Working with different inference algorithms

Infer.NET 2.3 Beta supports three inference algorithms. These are:
  • Expectation Propagation (EP), a generalized form of loopy belief propagation
  • Variational Message Passing (VMP), a generalized form of mean field approximation
  • Gibbs sampling (including block Gibbs sampling). This is in experimental form and currently does not work with some factors including Gates and/or array factors.

All these algorithms are powerful and general, but no one is best for all problems. Therefore Infer.NET gives you a choice of which algorithm to use. EP and VMP are deterministic in the sense that they involve no random sampling and will always give the same answer for the same model. They are also both approximate, but in different ways. Exact inference is usually impossible for practical problems, involving intractable integrals over high dimensional spaces for continuous variables, or involving prohibitively large numbers of summations for discrete variables. These algorithms work by breaking the problem down into small parts, approximating the parts, and then fusing the results together. Each algorithm minimizes a different cost function and so they may give different results. However these deterministic message-passing algorithms are very efficient and can be applied to very large scale data sets.
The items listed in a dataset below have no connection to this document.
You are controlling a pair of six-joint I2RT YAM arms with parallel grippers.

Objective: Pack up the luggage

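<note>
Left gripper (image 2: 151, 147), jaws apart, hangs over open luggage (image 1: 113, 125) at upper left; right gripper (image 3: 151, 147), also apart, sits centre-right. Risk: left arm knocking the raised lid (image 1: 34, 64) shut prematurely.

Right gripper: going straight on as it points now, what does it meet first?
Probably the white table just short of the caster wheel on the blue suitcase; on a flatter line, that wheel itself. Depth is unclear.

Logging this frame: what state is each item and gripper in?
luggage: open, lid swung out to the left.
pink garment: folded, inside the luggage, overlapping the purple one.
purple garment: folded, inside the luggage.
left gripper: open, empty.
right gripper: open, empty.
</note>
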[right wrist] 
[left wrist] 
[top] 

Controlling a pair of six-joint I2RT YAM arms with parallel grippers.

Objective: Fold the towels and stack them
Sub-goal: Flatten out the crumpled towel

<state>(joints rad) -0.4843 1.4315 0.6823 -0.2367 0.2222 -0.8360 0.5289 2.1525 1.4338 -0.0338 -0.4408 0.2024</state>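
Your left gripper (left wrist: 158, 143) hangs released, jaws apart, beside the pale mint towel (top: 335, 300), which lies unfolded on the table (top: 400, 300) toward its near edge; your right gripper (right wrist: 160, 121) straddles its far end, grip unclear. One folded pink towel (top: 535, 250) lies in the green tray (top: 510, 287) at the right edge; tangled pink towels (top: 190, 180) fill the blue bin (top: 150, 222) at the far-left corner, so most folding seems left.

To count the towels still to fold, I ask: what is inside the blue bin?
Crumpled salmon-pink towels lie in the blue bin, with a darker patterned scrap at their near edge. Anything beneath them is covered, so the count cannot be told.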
Gibbs sampling is a special case of the Metropolis-Hastings algorithm. From a given state of the variables it randomly moves to another state, preserving the desired equilibrium distribution. The simplest version is single-site Gibbs sampling, where each variable is visited in turn and sampled from its conditional distribution given the current state of its neighbors. Variables may be visited in any order and some variables may be sampled more than others, as long as each variable gets sampled sufficiently often.
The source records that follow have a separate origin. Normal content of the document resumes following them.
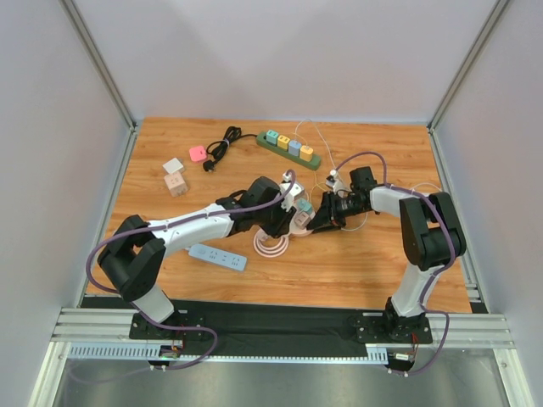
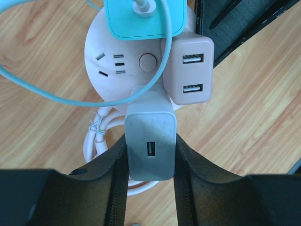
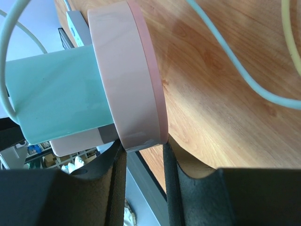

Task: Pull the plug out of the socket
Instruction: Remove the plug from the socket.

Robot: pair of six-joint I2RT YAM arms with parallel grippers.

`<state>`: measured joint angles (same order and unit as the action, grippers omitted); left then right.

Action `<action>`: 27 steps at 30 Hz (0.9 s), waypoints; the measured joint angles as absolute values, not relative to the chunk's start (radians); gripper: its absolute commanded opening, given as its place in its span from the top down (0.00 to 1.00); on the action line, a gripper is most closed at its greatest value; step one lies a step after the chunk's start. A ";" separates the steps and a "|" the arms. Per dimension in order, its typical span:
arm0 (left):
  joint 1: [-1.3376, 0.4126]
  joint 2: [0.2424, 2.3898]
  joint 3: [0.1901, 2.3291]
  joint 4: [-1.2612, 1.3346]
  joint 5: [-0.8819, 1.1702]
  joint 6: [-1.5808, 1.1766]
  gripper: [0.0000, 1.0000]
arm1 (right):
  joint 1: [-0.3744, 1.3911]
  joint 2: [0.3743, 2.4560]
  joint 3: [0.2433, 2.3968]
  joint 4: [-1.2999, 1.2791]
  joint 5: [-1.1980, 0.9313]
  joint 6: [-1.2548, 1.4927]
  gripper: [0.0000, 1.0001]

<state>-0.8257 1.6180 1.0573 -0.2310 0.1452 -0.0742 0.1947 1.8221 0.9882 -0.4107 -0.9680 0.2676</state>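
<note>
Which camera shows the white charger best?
Left wrist: the white charger fills the middle, held by the left gripper. From above it's a tiny speck; the right wrist mainly shows the round socket.

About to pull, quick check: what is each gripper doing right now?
Left gripper: closed on the white charger.
Right gripper: closed on the pink socket rim.

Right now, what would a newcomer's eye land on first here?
At the centre sits a round pink socket, crowded with a teal plug, a pink USB adapter and a white charger. The left gripper is clamped on the white charger, while the right gripper pinches the socket's rim. A green power strip lies farther back.
</note>
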 measured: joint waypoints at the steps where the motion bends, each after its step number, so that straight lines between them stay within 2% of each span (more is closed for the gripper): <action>1: -0.820 1.618 1.056 -0.228 0.157 -0.085 1.00 | 0.194 1.824 0.988 -0.410 -0.970 0.267 1.00; 3: -0.798 1.618 1.048 -0.213 0.198 -0.131 1.00 | 0.193 1.829 0.988 -0.407 -0.982 0.268 1.00; 5: -0.778 1.618 1.040 -0.203 0.229 -0.200 1.00 | 0.192 1.831 0.988 -0.395 -0.994 0.270 0.94; 6: -0.772 1.618 1.038 -0.200 0.240 -0.236 1.00 | 0.191 1.831 0.988 -0.391 -1.000 0.271 0.88; 7: -0.769 1.618 1.036 -0.197 0.244 -0.276 1.00 | 0.187 1.831 0.988 -0.385 -1.007 0.271 0.74; 8: -0.768 1.619 1.036 -0.194 0.245 -0.317 1.00 | 0.186 1.831 0.988 -0.382 -1.013 0.272 0.69; 9: -0.768 1.622 1.036 -0.190 0.245 -0.358 1.00 | 0.183 1.831 0.988 -0.377 -1.018 0.274 0.60; 12: -0.767 1.639 1.035 -0.158 0.241 -0.484 1.00 | 0.173 1.831 0.988 -0.358 -1.012 0.265 0.50; 15: -0.764 1.649 1.023 -0.121 0.223 -0.599 1.00 | 0.173 1.831 0.984 -0.339 -0.998 0.256 0.44; 22: -0.764 1.667 0.994 -0.010 0.202 -0.839 1.00 | 0.175 1.831 0.981 -0.308 -0.995 0.256 0.43; 27: -0.769 1.705 0.994 0.046 0.202 -0.956 1.00 | 0.176 1.831 0.971 -0.281 -0.977 0.273 0.50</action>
<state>-0.7692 1.7046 0.9939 0.0460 0.2016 -0.9562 0.1757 1.8313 0.9714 -0.2806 -0.9771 0.2726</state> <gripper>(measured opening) 0.429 0.534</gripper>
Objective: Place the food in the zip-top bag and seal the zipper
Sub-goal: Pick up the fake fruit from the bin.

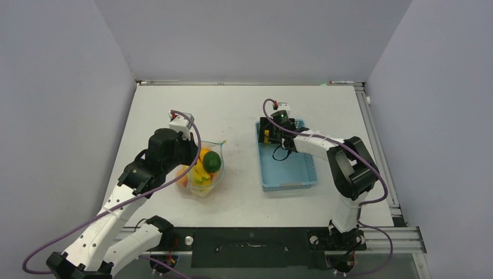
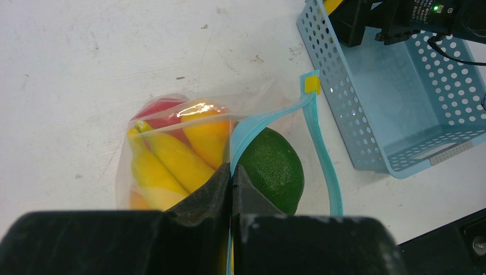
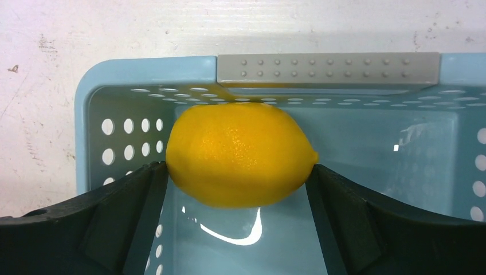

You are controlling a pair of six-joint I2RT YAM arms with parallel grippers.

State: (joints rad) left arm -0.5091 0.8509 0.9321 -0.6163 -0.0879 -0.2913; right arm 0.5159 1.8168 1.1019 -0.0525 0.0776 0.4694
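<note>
Currently, at the left of the bench [image 2: 86, 57]: left fingers [image 2: 209, 186] pressed flat together, pinching the teal zipper [image 2: 247, 123] of the clear bag [image 2: 269, 94] at one spot along the strip. Bag lying on the bench just left of the blue basket [image 2: 344, 114], near it but apart, mouth turned toward the basket, a small yellow tab [image 2: 312, 84] at the far end of the zipper. Mouth not closed: two teal strips parted from the tab toward the pinch, a green lime [image 2: 274, 169] showing between them. Behind the crinkled plastic beside the lime: yellow bananas [image 2: 163, 163], an orange-yellow fruit [image 2: 209, 134] and a red apple [image 2: 157, 107], all packed close together. Over at the right, in the far left corner of the basket, close under its grey handle [image 3: 326, 69]: right fingers [image 3: 114, 217] spread wide open, one on either side of a yellow lemon [image 3: 240, 154], each just beside an end of it. Contact with the lemon not clear from the wrist view. Lemon inside the basket, near the perforated far wall.
</note>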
A more efficient version of Gibbs sampling, especially in the case of deterministic constraints, is the block Gibbs sampler. Here the variables are grouped into acyclic blocks, each block is visited in turn, and the entire block is sampled from its conditional distribution given the state of its neighbors. This procedure is valid even if blocks overlap; variables in multiple blocks will simply be sampled more often.

The algorithm is a property of the InferenceEngine object and can be set as follows:

// Use Expectation Propagation
InferenceEngine ie = new InferenceEngine();
ie.Algorithm = new ExpectationPropagation();
// Use Variational Message Passing
InferenceEngine ie = new InferenceEngine();
ie.Algorithm = new VariationalMessagePassing();

Gibbs sampling also allows setting two properties:

  • BurnIn: number of samples to discard at the beginning
  • Thin: reduction factor when constructing sample and conditional lists in order to avoid correlated samples

Also, Gibbs sampling will typically require many more samples.

// Use Gibbs sampling
GibbsSampling
gs = new GibbsSampling();
gs.BurnIn = 100;
gs.Thin = 10;
InferenceEngine ie = new InferenceEngine(gs);
ie.NumberOfIterations = 2000;

Typically you will not have to specify the blocking for Gibbs sampling as default blocking is automatically based on the deterministic factors and constraints in your graphical model. However, you do have the option of explicitly specifying blocks using the Group method on the inference engine.

EP versus VMP

The main difference between these algorithms is VMP is mode seeking and will tend to avoid placing probabilty mass in regions of low probability, whereas EP will tend to average across modes and is quite happy placing probabilty mass in regions of low probability. In other words, if there are multiple solutions to your problem, e.g. multiple ways of setting parameters to fit the training data, VMP will pick one of these solutions, while EP will average them together. For some variables, this averaging effect is beneficial and for others it is not. In the future, we plan to allow individual variables to be tagged with algorithms. But in the meantime, you need to pick the one algorithm that best suits the variables in your model or divide your model into sections using shared variables.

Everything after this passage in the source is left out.